**Data block:**
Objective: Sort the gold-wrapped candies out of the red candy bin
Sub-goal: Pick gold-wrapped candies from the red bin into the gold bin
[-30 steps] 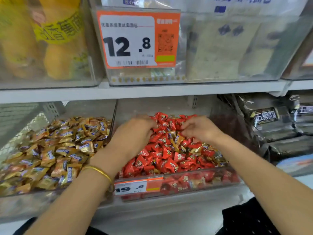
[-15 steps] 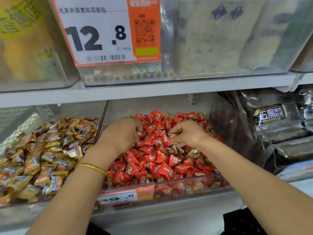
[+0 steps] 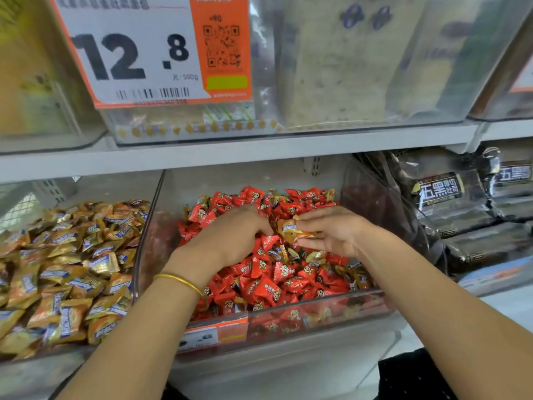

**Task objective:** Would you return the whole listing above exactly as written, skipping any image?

**Task solution:**
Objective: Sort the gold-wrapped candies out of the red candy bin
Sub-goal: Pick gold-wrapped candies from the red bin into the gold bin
[-30 steps] 
[-15 steps] 
[+0 steps] 

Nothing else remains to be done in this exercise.